Date: Tue, 07 Jun 2005 22:56:58 +0200
Message-ID: <42A60A1A.9030302@gmx.ch>
Mime-Version: 1.0
Content-Type: text/plain; charset=ISO-8859-1; format=flowed
Content-Transfer-Encoding: 7bit
Return-path: <linux-raid-owner@vger.kernel.org>
Sender: linux-raid-owner@vger.kernel.org
To: linux-raid@vger.kernel.org
List-Id: linux-raid.ids

Hi list,

I might be missing the point here... I lost my first Raid-5 array 
(apparently) because one drive was kicked out after a DriveSeek error. 
When reconstruction startet at full speed, some blocks on another drive 
appeared to have uncorrectable errors, resulting in that drive also 
being kicked... you get it.

Now here is my question: On a normal drive, I would expect that a drive 
seek error or uncorrectable blocks would typically not take out the 
entire drive, but rather just corrupt the files that happen to be on 
those blocks.

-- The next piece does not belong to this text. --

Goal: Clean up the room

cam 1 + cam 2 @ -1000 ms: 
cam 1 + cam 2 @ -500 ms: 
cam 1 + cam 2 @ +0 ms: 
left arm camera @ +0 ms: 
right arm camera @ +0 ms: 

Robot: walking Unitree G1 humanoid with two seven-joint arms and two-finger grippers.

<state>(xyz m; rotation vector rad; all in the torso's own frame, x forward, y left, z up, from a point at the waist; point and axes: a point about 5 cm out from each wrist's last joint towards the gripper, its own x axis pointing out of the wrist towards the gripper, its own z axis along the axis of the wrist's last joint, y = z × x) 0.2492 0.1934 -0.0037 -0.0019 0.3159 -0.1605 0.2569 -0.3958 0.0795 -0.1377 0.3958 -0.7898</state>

With RAID, a local error seems to render the entire array 
unusable. This would seem like an extreme measure to take just for some 
corrupt blocks.

- Is it correct that a relatively small corrupt area on a drive can 
cause the raid manager to kick out a drive?
- How does one prevent the scenario above?
  - periodically run drive tests (smart -t...) to early detect problems 
before multiple drives fail?
  - periodically run over the entire drives and copy the data around so 
the drives can sort out the bad blocks?

Thanks for any insight, tom